The Bulletin of the Atomic Scientists is a magazine dedicated towards ending nuclear weapons. It’s most famous for the “Doomsday Clock.” The magazine describes the Doomsday Clock as so:
The Doomsday Clock conveys how close humanity is to catastrophic destruction–the figurative midnight–and monitors the means humankind could use to obliterate itself. First and foremost, these include nuclear weapons…
In some ways the magazine is a lingering remnant of another time. The Doomsday Clock used to be much more well-known than it is now. Today most young people have never heard of it.
Currently the clock stands at 5 Minutes to Midnight. That is, the world is figuratively five minutes away from nuclear warfare and the end of the comfortable, mostly peaceful world we live in.

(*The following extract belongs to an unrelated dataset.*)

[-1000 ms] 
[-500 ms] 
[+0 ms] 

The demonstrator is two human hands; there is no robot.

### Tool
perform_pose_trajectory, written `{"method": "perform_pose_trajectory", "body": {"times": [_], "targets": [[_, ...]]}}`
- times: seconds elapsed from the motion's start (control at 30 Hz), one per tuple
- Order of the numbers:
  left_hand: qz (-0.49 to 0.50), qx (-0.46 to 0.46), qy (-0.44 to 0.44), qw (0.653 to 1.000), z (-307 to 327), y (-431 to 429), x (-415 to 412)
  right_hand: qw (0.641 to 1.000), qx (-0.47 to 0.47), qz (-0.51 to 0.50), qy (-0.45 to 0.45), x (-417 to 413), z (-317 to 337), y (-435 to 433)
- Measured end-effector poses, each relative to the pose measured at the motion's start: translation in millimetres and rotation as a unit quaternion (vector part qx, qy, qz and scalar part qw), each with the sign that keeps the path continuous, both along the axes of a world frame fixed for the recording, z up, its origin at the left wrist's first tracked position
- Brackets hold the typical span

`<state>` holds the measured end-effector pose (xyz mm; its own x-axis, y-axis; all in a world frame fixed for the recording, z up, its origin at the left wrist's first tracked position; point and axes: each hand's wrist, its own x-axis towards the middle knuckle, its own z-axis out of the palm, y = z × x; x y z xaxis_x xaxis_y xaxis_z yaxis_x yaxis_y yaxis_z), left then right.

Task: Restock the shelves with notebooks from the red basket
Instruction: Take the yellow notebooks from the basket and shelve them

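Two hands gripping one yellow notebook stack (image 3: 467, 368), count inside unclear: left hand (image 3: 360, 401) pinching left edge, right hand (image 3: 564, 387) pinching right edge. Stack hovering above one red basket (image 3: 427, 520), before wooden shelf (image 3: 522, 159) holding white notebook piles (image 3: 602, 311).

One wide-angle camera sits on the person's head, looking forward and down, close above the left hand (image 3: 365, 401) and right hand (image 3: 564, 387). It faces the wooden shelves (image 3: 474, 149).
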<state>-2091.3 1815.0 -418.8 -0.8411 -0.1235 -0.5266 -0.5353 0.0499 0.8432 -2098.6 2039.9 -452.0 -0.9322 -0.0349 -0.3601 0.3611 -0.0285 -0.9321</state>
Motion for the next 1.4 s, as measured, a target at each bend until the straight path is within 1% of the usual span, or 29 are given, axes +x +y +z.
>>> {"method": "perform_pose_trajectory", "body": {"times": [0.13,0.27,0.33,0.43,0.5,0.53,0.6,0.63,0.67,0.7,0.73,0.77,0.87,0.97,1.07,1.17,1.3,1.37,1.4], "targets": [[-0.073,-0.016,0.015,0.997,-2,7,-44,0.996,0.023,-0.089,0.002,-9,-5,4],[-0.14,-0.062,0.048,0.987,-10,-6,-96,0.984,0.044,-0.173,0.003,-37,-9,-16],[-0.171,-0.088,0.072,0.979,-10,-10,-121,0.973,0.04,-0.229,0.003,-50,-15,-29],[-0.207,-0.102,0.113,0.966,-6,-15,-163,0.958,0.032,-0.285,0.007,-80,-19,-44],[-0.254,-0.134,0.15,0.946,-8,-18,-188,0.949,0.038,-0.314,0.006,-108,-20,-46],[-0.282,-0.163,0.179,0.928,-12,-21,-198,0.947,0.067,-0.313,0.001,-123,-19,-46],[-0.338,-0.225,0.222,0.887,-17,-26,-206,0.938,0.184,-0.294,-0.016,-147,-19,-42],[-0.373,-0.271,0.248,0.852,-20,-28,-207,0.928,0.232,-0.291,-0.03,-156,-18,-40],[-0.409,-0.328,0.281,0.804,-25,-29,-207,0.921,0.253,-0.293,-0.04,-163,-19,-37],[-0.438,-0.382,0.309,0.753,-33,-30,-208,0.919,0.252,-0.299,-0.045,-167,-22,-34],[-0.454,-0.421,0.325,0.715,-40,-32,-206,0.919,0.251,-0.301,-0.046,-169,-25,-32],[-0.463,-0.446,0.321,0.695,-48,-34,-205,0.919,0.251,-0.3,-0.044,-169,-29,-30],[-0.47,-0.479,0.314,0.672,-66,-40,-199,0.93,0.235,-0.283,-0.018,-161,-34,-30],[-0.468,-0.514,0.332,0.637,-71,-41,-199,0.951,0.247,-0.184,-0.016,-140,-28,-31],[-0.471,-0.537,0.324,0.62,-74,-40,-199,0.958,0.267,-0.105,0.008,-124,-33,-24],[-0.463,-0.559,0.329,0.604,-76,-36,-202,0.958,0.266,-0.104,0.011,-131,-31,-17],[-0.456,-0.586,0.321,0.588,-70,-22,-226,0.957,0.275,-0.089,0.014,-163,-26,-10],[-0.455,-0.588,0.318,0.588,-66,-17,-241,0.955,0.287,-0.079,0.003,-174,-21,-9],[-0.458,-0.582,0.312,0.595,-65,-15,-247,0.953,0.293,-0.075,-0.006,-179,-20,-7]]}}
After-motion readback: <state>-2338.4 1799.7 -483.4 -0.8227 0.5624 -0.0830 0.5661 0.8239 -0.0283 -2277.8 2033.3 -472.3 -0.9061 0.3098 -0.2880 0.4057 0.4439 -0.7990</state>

There’s just one problem: the Bulletin of the Atomic Scientists is wrong. It’s not five minutes to midnight.
Of course five minutes to midnight is a figurative term; the world will not literally end in five minutes as of this writing. It’s impossible to say just what “five minutes to midnight” actually means in real terms. How can I argue, then, that the scientists are wrong?
Because the world today is much safer than it ever was during the Cold War.

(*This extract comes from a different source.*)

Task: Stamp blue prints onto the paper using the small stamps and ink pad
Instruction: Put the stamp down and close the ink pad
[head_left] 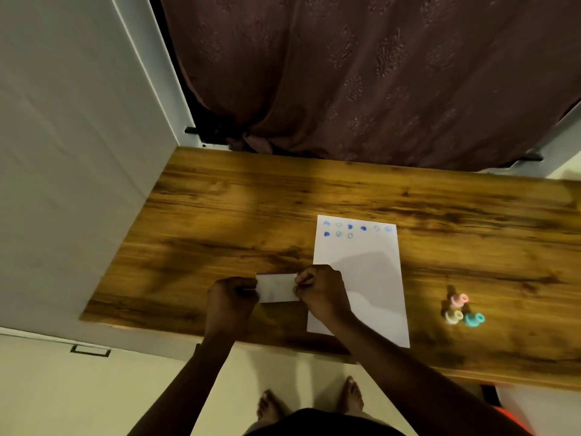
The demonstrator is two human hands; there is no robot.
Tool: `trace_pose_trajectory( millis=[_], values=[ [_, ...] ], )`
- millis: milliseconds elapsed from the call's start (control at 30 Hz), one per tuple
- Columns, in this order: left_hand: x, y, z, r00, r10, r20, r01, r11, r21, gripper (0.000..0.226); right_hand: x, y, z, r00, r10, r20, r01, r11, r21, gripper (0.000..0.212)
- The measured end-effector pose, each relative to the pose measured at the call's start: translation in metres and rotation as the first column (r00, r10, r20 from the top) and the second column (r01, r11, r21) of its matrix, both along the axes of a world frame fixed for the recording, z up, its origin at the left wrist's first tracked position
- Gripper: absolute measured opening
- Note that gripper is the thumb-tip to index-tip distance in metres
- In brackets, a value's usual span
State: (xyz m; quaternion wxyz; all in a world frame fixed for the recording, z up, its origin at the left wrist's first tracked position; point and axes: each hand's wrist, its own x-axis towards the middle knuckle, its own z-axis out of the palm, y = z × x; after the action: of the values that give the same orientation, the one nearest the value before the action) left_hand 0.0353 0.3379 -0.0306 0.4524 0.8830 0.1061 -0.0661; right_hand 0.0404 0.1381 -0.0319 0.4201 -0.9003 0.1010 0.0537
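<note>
Table [220, 215]: wooden, dark grain, set against a maroon curtain [377, 73] at the far edge and a white wall [63, 152] on the left.

Paper [361, 278]: white sheet, lying flat on the table right of centre, its near edge close to the table's front edge. Two rows of small blue prints [350, 229] run along its far end; the remainder is blank, partly shaded.

Ink pad [277, 287]: small pale rectangular case, held just left of the paper, above the table's near part. A thin blue line shows along its far edge. Whether it is open or closed cannot be told.

Left hand [231, 298]: closed on the left end of the ink pad, fingers curled.

Right hand [322, 292]: closed on the right end of the ink pad, fingertips pinching its edge; the hand overlaps the paper's left margin.

Stamps: three, standing close together on the table, well right of the paper. Pink stamp [458, 299] farthest; cream stamp [453, 316] nearer, on the left; teal stamp [473, 319] nearer, on the right, just beside the cream one.

Floor: pale, with bare feet [311, 401] visible below the table edge.
</note>
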Motion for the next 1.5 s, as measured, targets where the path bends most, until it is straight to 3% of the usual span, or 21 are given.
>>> trace_pose_trajectory(
  millis=[267, 400, 600, 1000, 1500],
  values=[
    [0.030, -0.067, 0.036, 0.993, -0.061, 0.102, 0.070, 0.994, -0.087, 0.025, 0.012, -0.068, 0.036, 0.987, -0.138, 0.081, 0.136, 0.990, 0.032, 0.013],
    [0.043, -0.114, 0.046, 0.994, -0.109, 0.027, 0.112, 0.976, -0.186, 0.027, 0.014, -0.114, 0.051, 0.960, -0.274, 0.058, 0.267, 0.958, 0.108, 0.012],
    [0.060, -0.201, 0.036, 0.986, -0.151, 0.063, 0.158, 0.982, -0.106, 0.031, 0.009, -0.196, 0.066, 0.936, -0.347, 0.062, 0.339, 0.934, 0.109, 0.013],
    [0.055, -0.337, 0.003, 0.965, -0.260, 0.009, 0.260, 0.963, -0.071, 0.030, 0.001, -0.324, 0.039, 0.920, -0.389, -0.043, 0.388, 0.921, -0.031, 0.012],
    [0.051, -0.367, -0.019, 0.960, -0.280, -0.029, 0.279, 0.960, -0.037, 0.024, 0.002, -0.349, 0.005, 0.922, -0.372, -0.106, 0.360, 0.925, -0.120, 0.011]
  ],
)
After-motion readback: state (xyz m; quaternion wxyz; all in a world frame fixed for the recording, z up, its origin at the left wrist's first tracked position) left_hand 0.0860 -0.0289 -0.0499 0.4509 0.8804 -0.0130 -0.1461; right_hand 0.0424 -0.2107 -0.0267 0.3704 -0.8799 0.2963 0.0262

The Cold War was shaped by the threat that one misunderstanding, or the actions of one crazy general, would cause the world’s two superpowers to unleash their weapons. There was a constant threat that the Cold War would turn into a Hot War – a world war far worse than the last one.

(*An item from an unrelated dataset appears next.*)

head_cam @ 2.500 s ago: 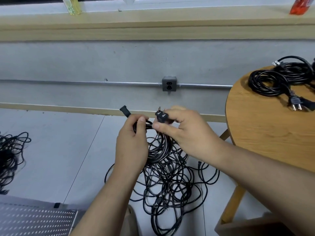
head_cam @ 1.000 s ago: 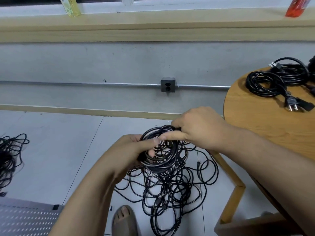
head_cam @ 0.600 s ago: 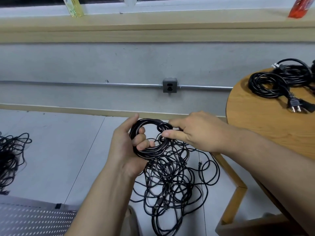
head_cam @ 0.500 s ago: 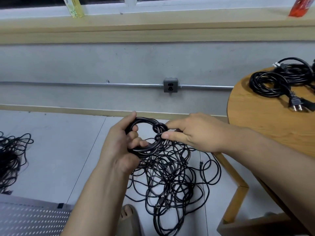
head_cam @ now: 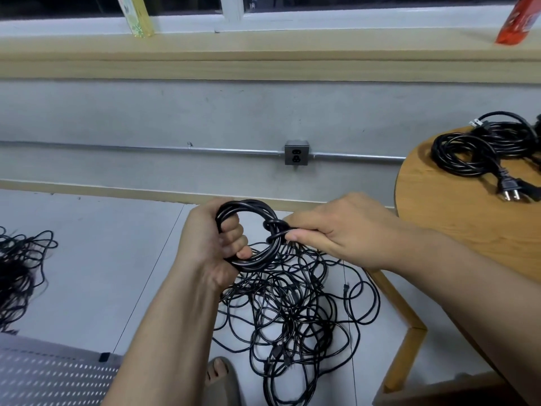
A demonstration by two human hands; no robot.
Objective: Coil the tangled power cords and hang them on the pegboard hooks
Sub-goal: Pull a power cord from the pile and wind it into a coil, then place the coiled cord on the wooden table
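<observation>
Both hands hold a coiled cord (head_cam: 248, 230) above the floor: the left hand (head_cam: 210, 241) curls through its loop, the right hand (head_cam: 336, 232) pinches its wrapped side. Below lies a tangled cord pile (head_cam: 292, 306). More coiled cords (head_cam: 480, 148) rest on the round table (head_cam: 456, 218); pegboard (head_cam: 44, 376) lies lower left.

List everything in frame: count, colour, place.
held coil: 1, black, between both hands
cord tangle: 1, black, floor, centre
second tangle: 1, black, floor, left edge
coiled cords: count unclear, black, on table
table: 1, wood, right
outlet: 1, grey, wall
pegboard: 1, pale grey, bottom left
bottle: 1, yellow, windowsill left
carton: 1, orange-red, windowsill right
foot: 1, sandalled, bottom centre
left hand: 1, grip round held coil
right hand: 1, grip pinching held coil's wrap
</observation>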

There is no such threat today. People rarely use the term nuclear winter anymore, or at least they use it much less today. The nuclear threats today are merely local ones. Even if Iran or North Korea (or both) launch nuclear weapons, the devastation will merely be local rather than global. A Pakistani-Indian nuclear war would likewise be a local war, not a global one.
In 1963 and in 1972 the Bulletin of the Atomic Scientists stated that the world was 12 Minutes to Midnight. The world is much farther away from nuclear catastrophe today than it was in 1963 or 1972.
So, at the very least, the world is 13 minutes away from midnight.